Given material section start
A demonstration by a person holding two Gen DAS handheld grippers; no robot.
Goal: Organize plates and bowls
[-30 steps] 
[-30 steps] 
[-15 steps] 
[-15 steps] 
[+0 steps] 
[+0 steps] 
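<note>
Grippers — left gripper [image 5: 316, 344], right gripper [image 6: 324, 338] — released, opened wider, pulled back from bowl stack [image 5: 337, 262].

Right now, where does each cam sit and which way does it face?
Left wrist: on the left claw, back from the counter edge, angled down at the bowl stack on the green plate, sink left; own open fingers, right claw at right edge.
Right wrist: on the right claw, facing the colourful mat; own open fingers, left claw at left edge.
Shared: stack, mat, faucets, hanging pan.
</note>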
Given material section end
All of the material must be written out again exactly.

A demonstration by a person holding two Gen DAS handheld grippers; no robot.
Goal: Organize plates and bowls
[-30 steps] 
[-30 steps] 
[-15 steps] 
[-15 steps] 
[+0 steps] 
[+0 steps] 
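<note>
Grippers — left gripper [image 5: 316, 344], right gripper [image 6: 324, 338] — released, opened wider, pulled back from bowl stack [image 5: 337, 262].

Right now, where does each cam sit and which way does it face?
Left wrist: on the left claw, back from the counter edge, angled down at the bowl stack on the green plate, sink left; own open fingers, right claw at right edge.
Right wrist: on the right claw, facing the colourful mat; own open fingers, left claw at left edge.
Shared: stack, mat, faucets, hanging pan.
</note>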

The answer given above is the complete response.